Prompt:
Return nothing but the lines from the one with "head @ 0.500" through the one with "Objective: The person" in the data below, word for word and without pictures.

Data block:

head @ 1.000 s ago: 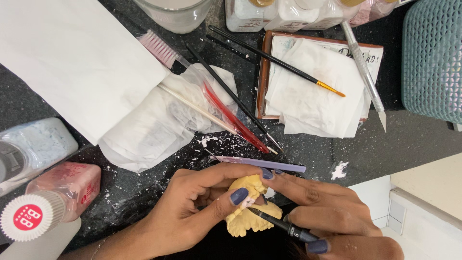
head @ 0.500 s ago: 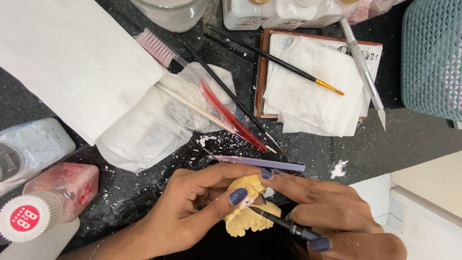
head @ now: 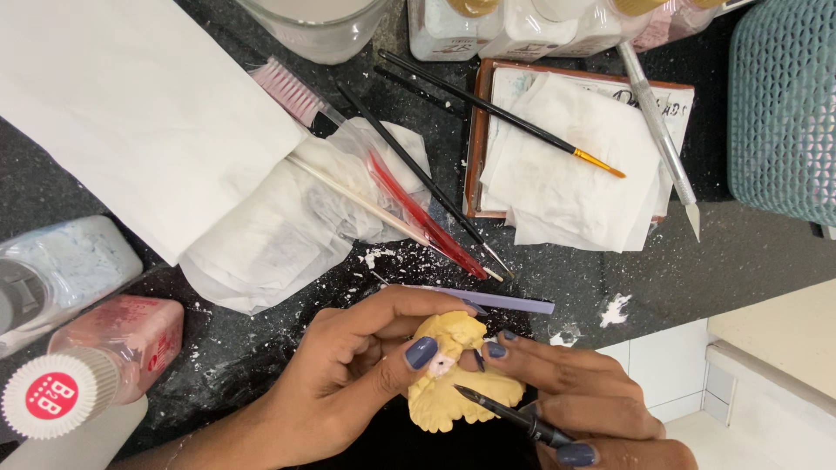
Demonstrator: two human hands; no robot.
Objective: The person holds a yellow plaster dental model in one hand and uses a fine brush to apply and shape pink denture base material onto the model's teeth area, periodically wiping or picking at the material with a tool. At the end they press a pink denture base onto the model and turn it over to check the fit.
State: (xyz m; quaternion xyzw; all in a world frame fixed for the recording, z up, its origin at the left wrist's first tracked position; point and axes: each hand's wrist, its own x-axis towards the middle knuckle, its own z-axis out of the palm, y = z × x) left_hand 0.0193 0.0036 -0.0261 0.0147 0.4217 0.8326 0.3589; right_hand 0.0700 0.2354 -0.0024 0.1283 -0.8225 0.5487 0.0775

Solution for this exercise:
head @ 0.500 s ago: 
head @ now: 
Demonstrator: two human hands; no robot.
Objective: The person holds a yellow plaster dental model in one hand and uses a fine brush to apply and shape pink denture base material onto the model's teeth area, periodically wiping or picking at the material with a tool. At the end they press a pink denture base onto the model and turn it over to check the fit.

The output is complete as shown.